Democratising fundraising growth with AI
The sector must move beyond optimising existing models and start using AI to build new and more relevant ways for people to engage.
Because our traditional fundraising model is stalling; with donor participation plummeting, especially among younger audiences, the sector is facing a 'product issue' not a trust issue.
We cannot drive growth by endlessly reworking the same old asks.
Real growth requires a radical shift: moving from what charities want to what audiences need. And for the first time, we have a way to make that possible at a speed and cost that were previously out of reach - AI can empower charities to rapidly invent and test these new, relevant ways to engage new audiences.
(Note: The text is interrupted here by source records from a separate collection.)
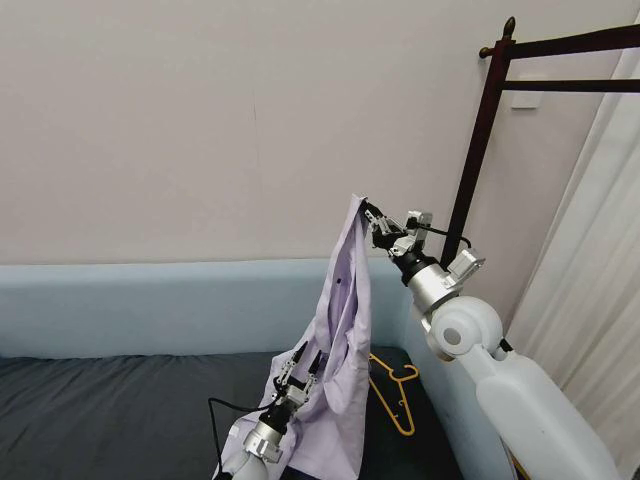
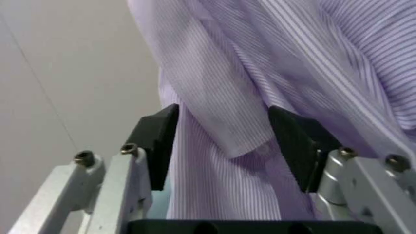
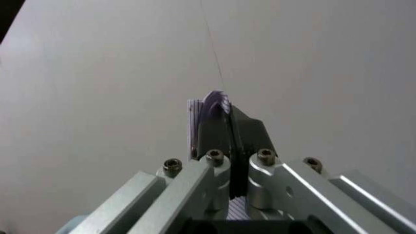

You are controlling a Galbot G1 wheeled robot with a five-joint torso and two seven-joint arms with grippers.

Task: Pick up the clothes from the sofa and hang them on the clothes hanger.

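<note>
Status: lilac striped shirt [image 1: 345, 340] up in right gripper [image 1: 372, 222]

Pale blue sofa [image 1: 150, 300] with dark grey seat along the wall. Dark wooden clothes rack [image 1: 480, 140] upright at its right end. Shirt dangling over the seat, left of the rack's post, apart from it. Right gripper clamped tight on the top edge of the cloth [image 3: 211, 100]. Left gripper [image 2: 224, 117] low on the shirt, spread wide, a fold between the pads. Yellow wire hanger [image 1: 395, 390] flat on the seat, just right of the shirt.
</note>
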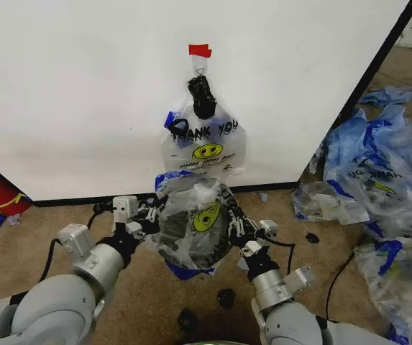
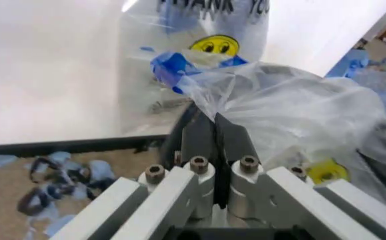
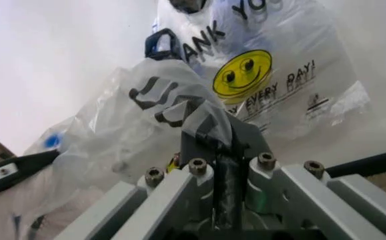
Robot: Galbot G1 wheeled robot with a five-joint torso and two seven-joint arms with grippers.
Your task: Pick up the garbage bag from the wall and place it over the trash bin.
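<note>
Garbage bag [image 1: 195, 226] — thin clear plastic, blue trim, yellow smiley face; spread between the two grippers, draped over the trash bin [image 1: 191, 241], whose dark mesh shows through the film. It sits on the tan floor [image 1: 141, 280] just in front of the wall.

Left gripper [image 1: 150, 215] — at the bag's left edge, fingers pressed together on a pinch of plastic; in the left wrist view the dark pads [image 2: 214, 137] meet with film bunched between them.

Right gripper [image 1: 236, 223] — at the bag's right edge, likewise closed on a fold of the bag [image 3: 179, 112]; lettered plastic lies over its fingers in the right wrist view.

Wall [image 1: 83, 93] — white panel, black edge, red tape strip [image 1: 200, 50] above a small hook.

Bundle of like bags [image 1: 204, 144] — hangs flat from the hook by a black knot [image 1: 202, 95], "THANK YOU" lettering and smiley showing, just above and behind the held bag.

Heap of blue-and-clear bags [image 1: 378, 172] — on the floor to the right, well apart from the bin.

Black scraps [image 1: 225, 298] — on the floor near the robot.
</note>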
Much of public fundraising has been built around a simple commercial model: find a donor, convert them into a regular giver, keep them engaged for as long as possible, and hope they leave a gift in their will. There is nothing wrong with that and it's served the sector well; regular unrestricted income is the bedrock of charity finances. It provides confidence, stability and the ability to plan. Legacy income is transformational. But something is not quite right.
The model we have relied on for growth is under pressure. Not because the need has gone away, and not because charities have stopped mattering, but because fewer people are signing up in the first place. The data is hard to ignore. CAF’s UK Giving Report 2026 found that the British public donated an estimated £14 billion in 2025, down from £15.4 billion in 2024, with around six million fewer people giving than in 2016. And while we've seen a decline in the volume of donations over recent years, this is the first time we have seen the value collapse as well.
Among younger audiences, the picture is even more worrying: CAF’s UK Giving Report 2025 found that just 36% of 16 to 24-year-olds had donated or sponsored in the previous 12 months, down from 52% in 2019.
We have to face the fact that something is going badly wrong and the market is shrinking.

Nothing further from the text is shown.